Chapter 22: Rude Awakenings

"BJ, are you sure this is the right place?" Lydia asked, her voice hushed as she crept behind Beetle toward what seemed to be a delapidated apartment complex.

"Oh, it's right...Believe me...I had access to all Dipshit's info, remember?" Beetle's voice turned a bit dark, alerting Lydia to the fact that this agreement to scare the shit out of Eugene may not have been her most lucid decision. Beetlejuice was unpredictable, after all. However, despite the loose cannon that she was currently following, a part of her wasn't really concerned with the risks involved. That man deserved at least a teensy pinch of the insane poltergeist's wrath, to say the least. Besides, Eugene was already dead, so it wasn't like Beetle could off him again. Or could he?

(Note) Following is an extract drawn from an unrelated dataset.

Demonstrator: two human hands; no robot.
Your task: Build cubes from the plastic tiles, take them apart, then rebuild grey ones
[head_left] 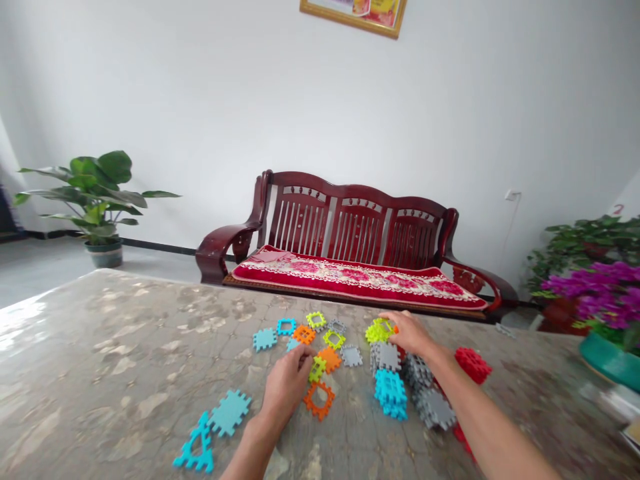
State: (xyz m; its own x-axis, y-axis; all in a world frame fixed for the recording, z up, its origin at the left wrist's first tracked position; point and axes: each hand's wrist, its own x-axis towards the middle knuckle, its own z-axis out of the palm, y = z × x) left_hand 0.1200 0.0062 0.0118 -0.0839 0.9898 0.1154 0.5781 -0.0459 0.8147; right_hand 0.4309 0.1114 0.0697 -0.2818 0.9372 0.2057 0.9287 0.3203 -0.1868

Biting her lip in reaction to the worry forming inside of herself, she shook said doubts away when Beetle motioned her to come closer. Of course, the doubts began to form once more when Lydia noticed just how dark and devious Beetle's expression had become. Though his demeanor was usually, for the most part, benign and obnoxious (and strangely very tolerable as of late), Lydia began to remember just how much of a menace Beetlejuice could truly be. To stir in an added dose of worry, she began to feel a heaviness to the air as she stepped up to the ghost. "Okay...We're here...Now what?" she asked nervously, noting just how intimidating Beetle had become in an instant. Holy shit, what was he going to do? Would they both end up in Neitherworld prison after tonight? Hopefully not.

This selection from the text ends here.